Bug #50332 ORDER BY RAND() with explicit RAND_SEEDs produces different results
Submitted: 14 Jan 2010 14:43 Modified: 4 Feb 2010 5:47
Reporter: Elena Stepanova Email Updates:
Status: Not a Bug Impact on me:
None 
Category:MySQL Server: Replication Severity:S3 (Non-critical)
Version:5.5.1-m2, Celosia OS:Linux
Assigned to: Zhenxing He CPU Architecture:Any

[14 Jan 2010 14:43] Elena Stepanova
Description:
The provided test performs three types of test cases. 

Test cases A and B are complementary and are meant to show that the server with exactly the same parameters returns different results for ORDER BY RAND() with constant RAND_SEEDs, depending whether replication was or was not started.

Test case C shows the realistic impact of the difference, when master and slave produce different results for ORDER BY RAND() with explicit RAND_SEEDs.

I could reproduce it on 5.5.1-m2, next-mr and trunk, but could not on 5.1.42.
Also could not reproduce on Solaris.

Test case A:

- start master and slave servers;
- do NOT execute CHANGE MASTER / START SLAVE on slave;
- execute a previously stored mysqlbinlog output on master;
- set RAND_SEED1 and RAND_SEED2 and execute a SELECT .. ORDER BY RAND();
- check the result

Test case B:

- start master and slave servers with the same parameters as in test case A;
- execute CHANGE MASTER / START SLAVE on slave;
- execute the same previously stored mysqlbinlog output on master;
- set the same RAND_SEED1 and RAND_SEED2 and execute a SELECT .. ORDER BY RAND();
- check the result (see that the result differs from test case A)

Test case C:

- start master and slave servers with the same parameters as in test case A;
- start replication between the servers;
- execute the same previously stored mysqlbinlog output on master;
- set the same RAND_SEED1 and RAND_SEED2 and execute a SELECT .. ORDER BY RAND() on master;
- set the same RAND_SEED1 and RAND_SEED2 and execute a SELECT .. ORDER BY RAND() on slave;
- compare the results on master and slave

How to repeat:
Unpack the attached archive in your <mysql-basedir>/mysql-test folder;
run as 
perl rand_test/run.pl [options]

options: 
  --client-folder=<folder where mysql and mysqladmin live>, default ../bin
  --test-case=[A|B|C], default C
  --mtr-build-thread, default 300
  --shutdown (whether shutdown servers or not), default yes

Suggested fix:
For SystemQA:
Initially encountered as replication difference on betony_features schema in PB2 system tests.
[14 Jan 2010 14:45] Elena Stepanova
Perl script to execute the described scenarios

Attachment: 50332_rand_test.tar.gz (application/gzip, text), 228.37 KiB.
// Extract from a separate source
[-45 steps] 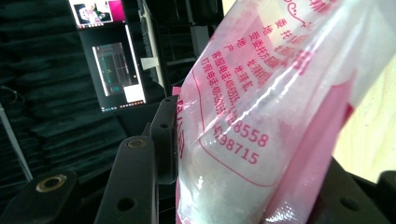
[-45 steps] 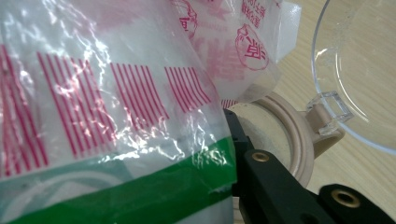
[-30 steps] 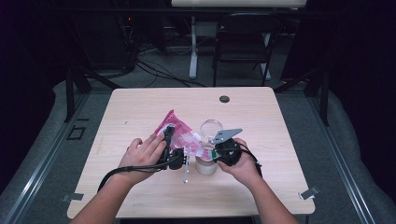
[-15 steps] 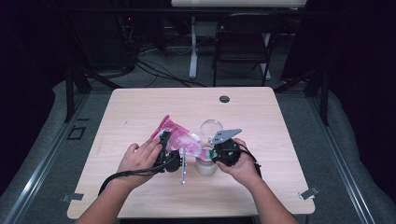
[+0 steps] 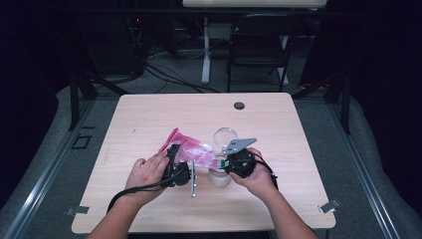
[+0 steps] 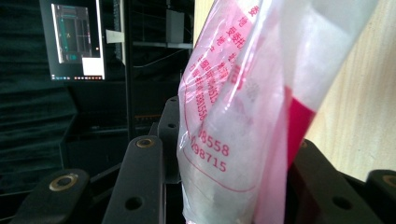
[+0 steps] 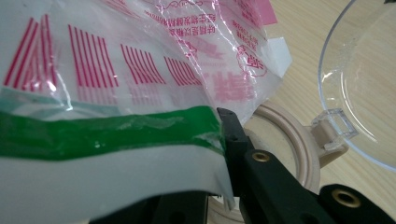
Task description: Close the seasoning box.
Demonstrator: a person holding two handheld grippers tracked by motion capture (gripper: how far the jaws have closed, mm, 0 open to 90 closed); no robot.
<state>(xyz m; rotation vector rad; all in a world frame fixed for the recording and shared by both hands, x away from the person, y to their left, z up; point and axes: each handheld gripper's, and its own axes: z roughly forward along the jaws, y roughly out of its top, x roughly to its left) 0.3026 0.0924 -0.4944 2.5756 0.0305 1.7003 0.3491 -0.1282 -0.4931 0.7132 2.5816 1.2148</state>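
One pink-printed bag [image 5: 191, 151] between two grippers, beside one lidded jar [image 5: 219, 175].

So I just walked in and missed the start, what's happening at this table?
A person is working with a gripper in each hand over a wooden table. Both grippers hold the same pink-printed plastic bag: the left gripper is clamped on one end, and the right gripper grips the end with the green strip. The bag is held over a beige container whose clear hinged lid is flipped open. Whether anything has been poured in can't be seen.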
[4 Feb 2010 5:09] Zhenxing He
If run test case 'A' several times, the result order can be different too.
I think this problem is caused by different records order, we can also have similar issue when using SELECT ... LIMIT n;

See also bug#49222
[4 Feb 2010 12:24] Elena Stepanova
Hi,

I checked out the bug#49222 before submitting this one, and I could not see how it related to the problem described here. The bug#49222 says that RAND() is to be marked unsafe because pre-setting seeds "is not enough in cases where the value of RAND() is inserted into several rows, because the order in which rows are retreived is not specified". There are no such inserts in the provided test case, and the order in which rows are retrieved is specified (albeit, by the very same RAND()). 
I also checked the documentation on rand_seed1 and rand_seed2, and the manual still says:
"The purpose of these variables is to support replication of the RAND() function. For statements that invoke RAND(), the master passes two values to the slave, where they are used to seed the random number generator. The slave uses these values to set the session variables rand_seed1 and rand_seed2 so that RAND() on the slave generates the same value as on the master."
http://dev.mysql.com/doc/refman/5.5/en/server-session-variables.html#sysvar_rand_seed1

I've never got different results while running test case A myself, but if you can see that, I would think that it shows that I was wrong about what triggers the problem (different replication-related settings on the server), but the problem itself still exists, just becomes wider...